You can also kill it, for instance, after a minute has gone by:

setTimeout(function() {
  tail.kill();
}, 60000);

And be notified that the child process has died:

tail.on('exit', function(code, signal) {
  console.log('child process has died. Exit code;', code, ', signal:', signal);
});

Forking other Node processes

Besides spawning external commands you may be wanting to spawn new Node processes. You can do that with child_process.fork(), which also lets you establish a framed communication channel with that process. You just have to provide it with the main module path like this:

var fork = require('child_process').fork;

var child = fork(__dirname + '/child.js');

child.on('message', function(message) {
  console.log('got message from child:', message);
});

child.send('Hello there!');

This script is launching a child process from the module child.js from the current working directory.

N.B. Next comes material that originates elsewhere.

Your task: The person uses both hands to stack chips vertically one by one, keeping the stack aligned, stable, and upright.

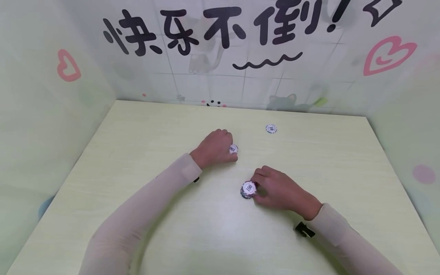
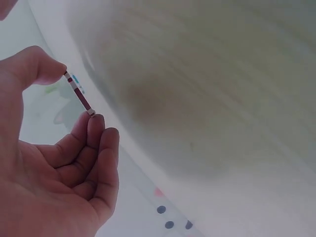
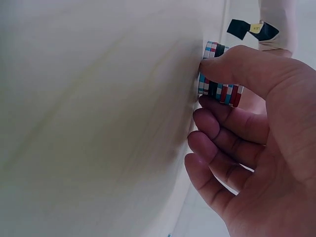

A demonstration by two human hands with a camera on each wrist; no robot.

On the child side, the process can receive messages by listening to the "message" event emitted by the process object like this:

process.on('message', function(message) {
  console.log('got a message from master:', message.toString());
  process.send({foo: 1, bar: 2});
});

if you save the master script into a file named "master.js" and the child script into a file named "child.js", and then launch it by:

$ node master.js

You should see the output:

got a message from master: Hello there!
got message from child: { foo: 1, bar: 2 }

Here you can see that the child is sending an object literal to the server and that the server gets it.

In this channel you can use any message that can be serialized by the function JSON.stringify.